Les Etats-Unis se sont dits «profondément troublés et déçus» par cette condamnation qu’ils jugent «injuste et contraire au respect des droits humains, des libertés fondamentales et de l’Etat de droit». Ils appellent les autorités turques à libérer Osman Kavala ainsi que «toutes les autres personnes incarcérées de manière arbitraire», a appelé le porte-parole du département d’Etat, Ned Price.

La représentante de Human Rights Watch Emma Sinclair-Webb, présente au tribunal, a dénoncé sur Twitter le «pire dénouement possible» – «Horrible, cruel et diabolique». Le directeur Europe d’Amnesty International, Nils Muiznieks, a fustigé dans un communiqué une «parodie de justice» qui «défie le bon sens».

L’association turque des juristes contemporains (CHD) a appelé les avocats à participer à une veille mardi devant le palais de justice pour protester contre le verdict. «Ce gouvernement, qui s’est abattu sur le pays comme un cauchemar, continue de piétiner le droit», a réagi de son côté le chef du principal parti turc de l’opposition, Kemal Kilicdaroglu.

Accusé d’avoir voulu renverser le gouvernement d’Erdogan

Par avance, à la clôture des débats, Osman Kavala – qui a toujours nié les charges pensant contre lui – avait dénoncé un «assassinat judiciaire» contre sa personne: «Les théories du complot, avancées pour des raisons politiques et idéologiques, ont empêché une analyse impartiale des événements et (les ont) déconnectés de la réalité», avait-il lancé avant que les juges ne se retirent.

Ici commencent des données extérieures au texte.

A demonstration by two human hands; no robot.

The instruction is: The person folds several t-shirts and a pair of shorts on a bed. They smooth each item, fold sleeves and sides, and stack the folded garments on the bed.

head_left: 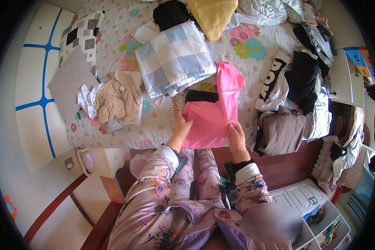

Figure de la société civile turque, Osman Kavala, 64 ans, était accusé d’avoir cherché à renverser le gouvernement de Recep Tayyip Erdogan via le financement des manifestations anti-gouvernementales dites «mouvement de Gezi» en 2013 et lors du coup d’Etat raté de juillet 2016.

C’est depuis la prison de haute sécurité de Silivri, en lisière d’Istanbul, par visioconférence et vêtu comme à l’accoutumée d’une chemise blanche impeccable, qu’il a suivi lundi les plaidoiries et entendu l’énoncé du verdict, épilogue d’un feuilleton judiciaire renvoyé de mois en mois.

Les trois avocats de l’homme d’affaires, éditeur et philanthrope, ont notamment fait valoir que jamais les juges ne lui ont demandé «où il se trouvait» lors des faits qui lui étaient reprochés.

«Il n’y a pas eu de procès: vous n’avez pas posé une seule question à Osman Kavala», a lancé Me Tolga Aytöre. «Pas même: Etes-vous allé au parc Geai? », épicentre des manifestations de 2013 qui avaient essaimé dans le pays.

«Lâchez vos téléphones»

De même, le dernier défenseur à s’exprimer, Ilkan Koyuncu, a rappelé que «Kavala est accusé d’avoir joué un rôle dans la tentative de putsch en 2016, mais personne ne lui a demandé où il était la nuit du coup».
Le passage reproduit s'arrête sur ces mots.